Please print the whole listing again, exactly as shown.

# # # # # # #

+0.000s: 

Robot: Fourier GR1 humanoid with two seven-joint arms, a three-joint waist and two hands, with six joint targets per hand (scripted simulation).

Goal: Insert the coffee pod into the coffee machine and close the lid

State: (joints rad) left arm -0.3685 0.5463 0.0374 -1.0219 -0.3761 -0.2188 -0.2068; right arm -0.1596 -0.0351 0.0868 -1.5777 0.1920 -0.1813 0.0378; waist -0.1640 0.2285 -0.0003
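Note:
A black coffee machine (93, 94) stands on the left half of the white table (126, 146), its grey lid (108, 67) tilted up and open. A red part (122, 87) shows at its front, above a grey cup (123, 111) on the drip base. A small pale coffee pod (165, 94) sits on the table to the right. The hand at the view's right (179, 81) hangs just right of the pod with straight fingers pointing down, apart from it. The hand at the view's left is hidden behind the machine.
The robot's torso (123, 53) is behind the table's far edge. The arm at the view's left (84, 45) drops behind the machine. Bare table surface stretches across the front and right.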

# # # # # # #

Result of this task:
+0.000s: 

Robot: Fourier GR1 humanoid with two seven-joint arms, a three-joint waist and two hands, with six joint targets per hand (scripted simulation).

Goal: Insert the coffee pod into the coffee machine and close the lid

State: (joints rad) left arm -0.3685 0.5463 0.0374 -1.0219 -0.3761 -0.2188 -0.2068; right arm -0.1596 -0.0351 0.0868 -1.5777 0.1920 -0.1813 0.0378; waist -0.1640 0.2285 -0.0003
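Note:
A black coffee machine (93, 94) stands on the left half of the white table (126, 146), its grey lid (108, 67) tilted up and open. A red part (122, 87) shows at its front, above a grey cup (123, 111) on the drip base. A small pale coffee pod (165, 94) sits on the table to the right. The hand at the view's right (179, 81) hangs just right of the pod with straight fingers pointing down, apart from it. The hand at the view's left is hidden behind the machine.
The robot's torso (123, 53) is behind the table's far edge. The arm at the view's left (84, 45) drops behind the machine. Bare table surface stretches across the front and right.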

That's the answer, with nothing more to add.